TASK INSTRUCTIONS:
Leaving out every picture, quote the data below exactly as it appears.

DATA FOR THE TASK:
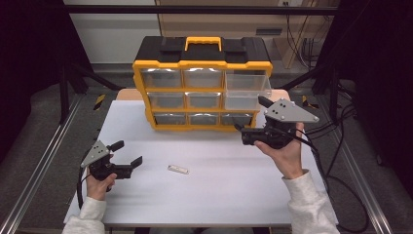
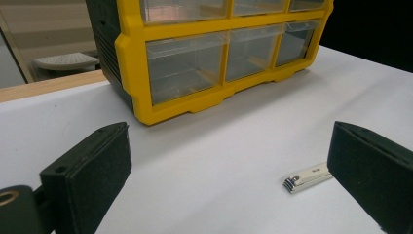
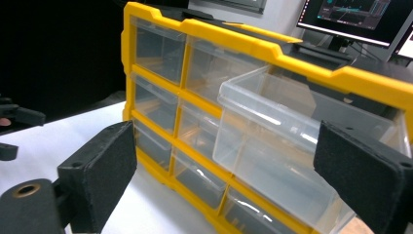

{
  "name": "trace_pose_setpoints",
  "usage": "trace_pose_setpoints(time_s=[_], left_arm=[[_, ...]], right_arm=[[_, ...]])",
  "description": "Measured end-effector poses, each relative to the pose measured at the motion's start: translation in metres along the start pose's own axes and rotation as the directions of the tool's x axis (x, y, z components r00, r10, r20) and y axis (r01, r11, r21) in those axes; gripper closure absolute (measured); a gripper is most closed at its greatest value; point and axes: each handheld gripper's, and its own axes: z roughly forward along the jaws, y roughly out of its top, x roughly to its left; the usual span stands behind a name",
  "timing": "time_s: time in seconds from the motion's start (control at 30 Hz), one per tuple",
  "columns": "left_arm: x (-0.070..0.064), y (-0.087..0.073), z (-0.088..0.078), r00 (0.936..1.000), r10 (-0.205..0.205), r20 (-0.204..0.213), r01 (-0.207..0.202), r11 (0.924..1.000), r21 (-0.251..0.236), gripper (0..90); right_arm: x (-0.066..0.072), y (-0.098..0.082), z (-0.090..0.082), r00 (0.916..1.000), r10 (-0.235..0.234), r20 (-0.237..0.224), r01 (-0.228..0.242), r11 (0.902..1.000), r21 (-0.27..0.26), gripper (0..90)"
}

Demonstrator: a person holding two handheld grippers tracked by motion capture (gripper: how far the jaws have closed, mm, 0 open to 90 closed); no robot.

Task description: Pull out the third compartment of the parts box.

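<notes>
A yellow-and-black plastic organizer (image 1: 202,87) stands at the back of a white table (image 1: 219,185), its large clear drawer (image 1: 246,92) at top right pulled partway out. The right gripper (image 1: 251,131) sits just before that drawer, foam-padded jaws spread wide, empty. The left gripper (image 1: 129,153) also gapes wide — a small pale nail clipper (image 1: 178,169), its printing too small to read, lies on the table near it.

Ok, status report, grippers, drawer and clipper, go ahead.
Left gripper open, short of nail clipper. Right gripper open, by pulled-out top-right drawer of organizer. Nothing between clipper and drawer.
</notes>
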Motion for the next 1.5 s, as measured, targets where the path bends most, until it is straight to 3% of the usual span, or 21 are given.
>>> trace_pose_setpoints(time_s=[0.47,0.67,0.93,1.2,1.5], left_arm=[[0.000,0.000,0.000,1.0000,-0.003,-0.001,0.003,1.0000,0.000,1.8],[-0.001,0.000,0.000,1.0000,-0.003,-0.002,0.003,1.0000,0.002,1.8],[-0.002,0.000,0.001,1.0000,-0.004,0.001,0.004,1.0000,0.006,1.8],[-0.001,0.000,0.001,1.0000,-0.002,0.003,0.002,1.0000,0.009,1.8],[-0.002,0.000,0.003,1.0000,-0.002,0.006,0.002,0.9999,0.012,1.8]], right_arm=[[0.010,-0.028,-0.003,0.9960,0.068,-0.058,-0.068,0.9977,0.004,3.9],[0.016,-0.048,0.001,0.9885,0.118,-0.094,-0.117,0.9930,0.013,2.8],[0.019,-0.069,0.007,0.9810,0.151,-0.121,-0.148,0.9883,0.036,2.3],[0.020,-0.077,0.014,0.9790,0.162,-0.124,-0.156,0.9860,0.059,2.3],[0.032,-0.088,0.034,0.9775,0.140,-0.158,-0.123,0.9860,0.112,2.4]])
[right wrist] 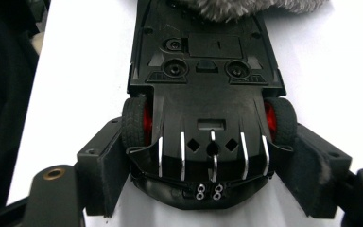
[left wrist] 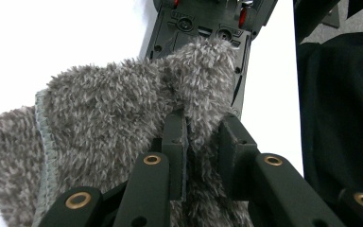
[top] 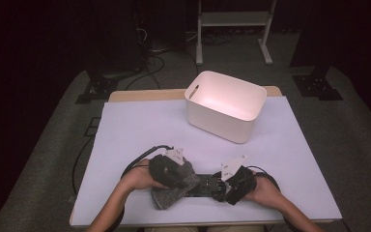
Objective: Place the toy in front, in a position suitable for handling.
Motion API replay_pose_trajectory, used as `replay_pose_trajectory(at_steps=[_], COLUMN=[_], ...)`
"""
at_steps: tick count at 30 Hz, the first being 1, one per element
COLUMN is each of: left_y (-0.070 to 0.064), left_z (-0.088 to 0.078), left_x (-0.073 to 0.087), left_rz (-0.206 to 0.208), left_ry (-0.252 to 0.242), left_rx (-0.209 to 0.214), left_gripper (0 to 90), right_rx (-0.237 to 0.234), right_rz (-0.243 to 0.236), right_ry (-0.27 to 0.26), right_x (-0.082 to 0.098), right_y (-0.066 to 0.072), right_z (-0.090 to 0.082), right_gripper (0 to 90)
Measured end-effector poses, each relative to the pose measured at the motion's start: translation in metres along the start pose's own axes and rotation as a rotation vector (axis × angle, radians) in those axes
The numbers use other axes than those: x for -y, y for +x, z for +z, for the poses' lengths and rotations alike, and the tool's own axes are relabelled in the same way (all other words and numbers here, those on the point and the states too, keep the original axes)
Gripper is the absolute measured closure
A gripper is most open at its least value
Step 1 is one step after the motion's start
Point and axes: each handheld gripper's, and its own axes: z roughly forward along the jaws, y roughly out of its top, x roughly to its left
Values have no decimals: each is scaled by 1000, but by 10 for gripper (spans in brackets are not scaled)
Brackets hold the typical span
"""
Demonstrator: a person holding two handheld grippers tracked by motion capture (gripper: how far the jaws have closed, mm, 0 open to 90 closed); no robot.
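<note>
Both grippers are black. The left gripper [top: 174,170] and right gripper [top: 232,182] each carry a pale grey three-cornered plate with small dark marks, and a black cable loops from each. Their jaws are flat black bars with brass-ringed holes and dark pads. The person's forearms are bare

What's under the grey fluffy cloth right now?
The upturned toy car lies under the grey cloth; its black underside and red-hubbed wheels show at the uncovered end. The covered end is hidden.
</note>
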Motion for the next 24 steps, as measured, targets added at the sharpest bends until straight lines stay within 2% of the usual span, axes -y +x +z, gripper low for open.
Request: replay_pose_trajectory(at_steps=[4, 9, 12, 14, 18, 22, 23, 24], left_y=[-3, -10, -13, -13, -13, -16, -16, -15], left_z=[10, 28, 39, 42, 36, 23, 23, 17], left_x=[-14, -41, -52, -53, -47, -34, -34, -26], left_rz=[31, 93, 107, 109, 108, 99, 99, 88], left_ry=[1, -5, -34, -37, -29, 14, 14, 21], left_rx=[21, 52, 69, 72, 54, 9, 9, -5], left_gripper=[749, 748, 739, 740, 741, 741, 741, 741], right_rx=[17, 14, 6, 2, 1, 3, 3, 5], right_rz=[-18, -15, -3, 2, 2, 1, 1, 1], right_ry=[10, 7, 2, -1, -11, -10, -10, -13], right_x=[-2, -1, 1, 2, 3, 3, 3, 3], right_y=[1, 0, -1, -1, -1, -1, -1, 0], right_z=[1, 2, 3, 3, 3, 3, 3, 3], right_gripper=[232, 232, 233, 233, 233, 233, 233, 233])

RESPONSE BELOW:
{
  "name": "trace_pose_setpoints",
  "usage": "trace_pose_setpoints(time_s=[_], left_arm=[[_, ...]], right_arm=[[_, ...]])",
  "description": "Measured end-effector poses, each relative to the pose measured at the motion's start: translation in metres along the start pose's own axes and rotation as the directions of the tool's x axis (x, y, z components r00, r10, r20) and y axis (r01, r11, r21) in those axes; gripper closure absolute (measured); a gripper is most closed at its greatest value; point and axes: each handheld gripper's, and its own axes: z roughly forward along the jaws, y roughly out of its top, x roughly to its left; the usual span stands behind a name",
  "timing": "time_s: time in seconds from the motion's start (control at 30 Hz), one per tuple",
  "columns": "left_arm: x (-0.070..0.064), y (-0.087..0.073), z (-0.088..0.078), r00 (0.936..1.000), r10 (-0.205..0.205), r20 (-0.204..0.213), r01 (-0.207..0.202), r11 (0.924..1.000), r21 (-0.251..0.236), gripper (0..90); right_arm: x (-0.066..0.072), y (-0.098..0.082), z (-0.090..0.082), r00 (0.916..1.000), r10 (-0.235..0.234), r20 (-0.237..0.224), r01 (-0.228..0.242), r11 (0.902..1.000), r21 (-0.27..0.26), gripper (0..90)"
}

Demonstrator: a person holding two handheld grippers tracked by motion capture (gripper: how far the jaws have closed, mm, 0 open to 90 closed); no robot.

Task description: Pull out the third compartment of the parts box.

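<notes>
A yellow-and-black plastic organizer (image 1: 202,87) stands at the back of a white table (image 1: 219,185), its large clear drawer (image 1: 246,92) at top right pulled partway out. The right gripper (image 1: 251,131) sits just before that drawer, foam-padded jaws spread wide, empty. The left gripper (image 1: 129,153) also gapes wide — a small pale nail clipper (image 1: 178,169), its printing too small to read, lies on the table near it.

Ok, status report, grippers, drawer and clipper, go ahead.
Left gripper open, short of nail clipper. Right gripper open, by pulled-out top-right drawer of organizer. Nothing between clipper and drawer.
</notes>
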Motion for the next 1.5 s, as measured, targets where the path bends most, until it is straight to 3% of the usual span, or 21 are given.
>>> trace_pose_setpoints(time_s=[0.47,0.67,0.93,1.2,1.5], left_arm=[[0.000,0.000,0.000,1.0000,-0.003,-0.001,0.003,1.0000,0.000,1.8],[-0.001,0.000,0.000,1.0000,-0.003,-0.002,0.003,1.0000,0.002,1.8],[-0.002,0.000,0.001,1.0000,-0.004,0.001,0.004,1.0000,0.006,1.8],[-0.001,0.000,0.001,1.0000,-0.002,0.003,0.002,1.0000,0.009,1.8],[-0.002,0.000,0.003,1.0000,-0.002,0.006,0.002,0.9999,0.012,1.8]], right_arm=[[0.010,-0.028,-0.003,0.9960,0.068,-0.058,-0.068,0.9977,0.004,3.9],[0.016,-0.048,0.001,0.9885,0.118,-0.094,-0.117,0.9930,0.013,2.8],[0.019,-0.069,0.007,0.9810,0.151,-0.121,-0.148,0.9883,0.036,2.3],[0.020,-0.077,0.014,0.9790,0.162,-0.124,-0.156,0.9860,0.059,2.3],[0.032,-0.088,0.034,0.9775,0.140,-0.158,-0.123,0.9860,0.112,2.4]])
[right wrist] 
[left wrist] 
[top] 
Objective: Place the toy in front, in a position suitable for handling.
Motion API replay_pose_trajectory, used as `replay_pose_trajectory(at_steps=[_], COLUMN=[_], ...)`
"""
at_steps: tick count at 30 Hz, the first being 1, one per element
COLUMN is each of: left_y (-0.070 to 0.064), left_z (-0.088 to 0.078), left_x (-0.073 to 0.087), left_rz (-0.206 to 0.208), left_ry (-0.252 to 0.242), left_rx (-0.209 to 0.214), left_gripper (0 to 90), right_rx (-0.237 to 0.234), right_rz (-0.243 to 0.236), right_ry (-0.27 to 0.26), right_x (-0.082 to 0.098), right_y (-0.066 to 0.072), right_z (-0.090 to 0.082), right_gripper (0 to 90)
Measured end-effector poses, each relative to the pose measured at the motion's start: translation in metres along the start pose's own axes and rotation as a rotation vector (axis × angle, radians) in those axes
The numbers use other axes than those: x for -y, y for +x, z for +z, for the poses' lengths and rotations alike, and the tool's own axes are relabelled in the same way (all other words and numbers here, those on the point and the states too, keep the original axes)
Gripper is the absolute measured closure
A gripper is most open at its least value
Step 1 is one step after the motion's start
Point and axes: each handheld gripper's, and its own axes: z roughly forward along the jaws, y roughly out of its top, x roughly to its left
Values have no decimals: each is scaled by 1000, but by 10 for gripper (spans in brackets are not scaled)
Brackets hold the typical span
"""
Demonstrator: a person holding two handheld grippers tracked by motion capture (gripper: how far the jaws have closed, mm, 0 open to 90 closed); no robot.
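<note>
Both grippers are black. The left gripper [top: 174,170] and right gripper [top: 232,182] each carry a pale grey three-cornered plate with small dark marks, and a black cable loops from each. Their jaws are flat black bars with brass-ringed holes and dark pads. The person's forearms are bare

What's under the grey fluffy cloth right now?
The upturned toy car lies under the grey cloth; its black underside and red-hubbed wheels show at the uncovered end. The covered end is hidden.
</note>
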Motion for the next 24 steps, as measured, targets added at the sharpest bends until straight lines stay within 2% of the usual span, axes -y +x +z, gripper low for open.
Request: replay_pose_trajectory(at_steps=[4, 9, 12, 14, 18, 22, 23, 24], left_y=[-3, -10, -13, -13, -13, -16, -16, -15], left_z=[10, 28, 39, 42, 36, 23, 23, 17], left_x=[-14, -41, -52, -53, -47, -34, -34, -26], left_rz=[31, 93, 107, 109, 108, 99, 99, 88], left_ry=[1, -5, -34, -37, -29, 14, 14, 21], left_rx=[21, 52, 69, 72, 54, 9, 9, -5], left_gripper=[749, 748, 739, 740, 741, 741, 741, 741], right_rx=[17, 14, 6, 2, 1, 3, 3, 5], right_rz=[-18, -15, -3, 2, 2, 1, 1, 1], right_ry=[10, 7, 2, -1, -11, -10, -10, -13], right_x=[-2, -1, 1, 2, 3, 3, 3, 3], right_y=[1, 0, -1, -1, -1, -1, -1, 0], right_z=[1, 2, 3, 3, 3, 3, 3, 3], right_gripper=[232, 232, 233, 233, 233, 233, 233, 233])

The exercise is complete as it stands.